純文学1000本ノック

ただひたすらに純文学の読書感想を並べていきます。

純文学1000本ノック 116/1000 宇佐見りん『推し、燃ゆ』

 

こんにちは。

今回は2021年に芥川賞を受賞した宇佐見りんの『推し、燃ゆ』です。

 

1.ざっくりあらすじ

主人公のあかりは女子高生で、推していたアイドルの上野真幸がファンの女性を殴ったとして炎上する。それからあかりは今まで以上に推しのために活動するが、自身の発達障害?に起因する問題と推しのことで精神的に追い詰められ、学校を退学になる。バイトもクビになり、亡くなった祖母の家に一人で住むようになるが掃除もままならず、推しの解散ライブに行く。感情の整理がつかぬまま、特定された推しのマンションに向かってみたものの、何もせず家に帰り、発散として綿棒をぶちまけるが、それを這いつくばって拾う。それが自分の今後の姿勢だと思う。

 

2.作品解剖

(1)文体★★☆

一人称形式。やや説明過多な部分も見受けられる(推しがモチーフのためある程度は致し方ない)が、Twitterのつぶやきや、ブログ記事など、現代的な物を存分に取り入れつつ、要所での描写は丁寧にされ、頻繁に見られる物事への考察はオリジナルでありながら、読み手に実感として伝わるように言語化されている。

(2)構成★★☆

推し、が中心に来るかと思いきや、活動のきっかけとなった自身の深い生きづらさや家庭環境が深掘りされている。
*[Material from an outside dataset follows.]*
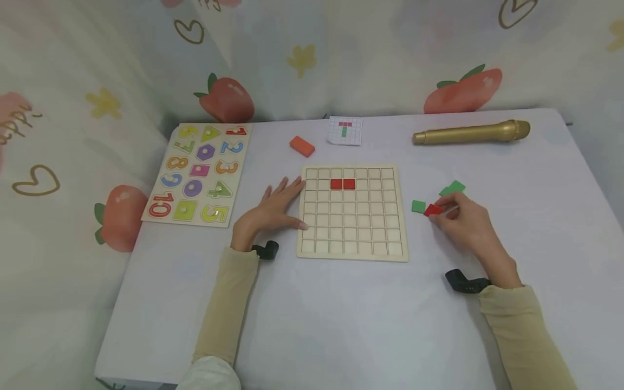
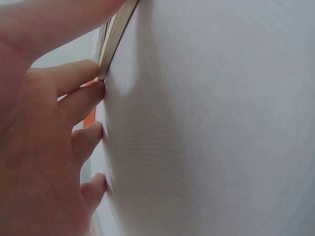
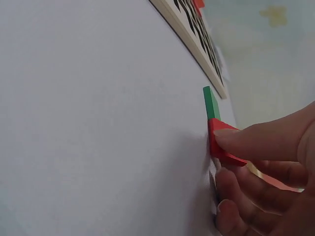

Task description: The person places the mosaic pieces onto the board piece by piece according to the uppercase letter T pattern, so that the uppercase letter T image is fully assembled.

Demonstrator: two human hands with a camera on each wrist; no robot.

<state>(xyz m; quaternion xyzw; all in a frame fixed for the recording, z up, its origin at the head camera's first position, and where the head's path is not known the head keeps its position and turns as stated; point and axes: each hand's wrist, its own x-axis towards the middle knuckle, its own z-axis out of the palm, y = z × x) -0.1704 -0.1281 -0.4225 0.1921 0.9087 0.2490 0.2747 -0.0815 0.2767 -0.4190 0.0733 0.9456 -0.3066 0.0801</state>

全体の構成としてはやや目移りする部分もあり、細かなところでは時制がわかりにくい部分もあるが、それを気にさせないほどの筆力がある。名前のあるキャラクター数については多すぎると思った。

(3)論理★★☆

とくに引っかかるところはなかった。

(4)テーマ★★★

現代的な「推し」というモチーフの背景に「どのように生きるか」という普遍的なテーマへの問いかけがなされていた。作品全体で安易に「推し」だけの話にならず、そこを深掘りされていた。

 

3.総合評価と感想

総合★★★★☆

読むまでは口コミなどにより、現代的な「推し」をめぐる軽い話だとたかを括っていたが、読み始めてすぐに地力の確かな作家の作品だと思った。剛腕というのが似合う筆力で、普遍的なテーマを現代的なモチーフに絡めて消化していた。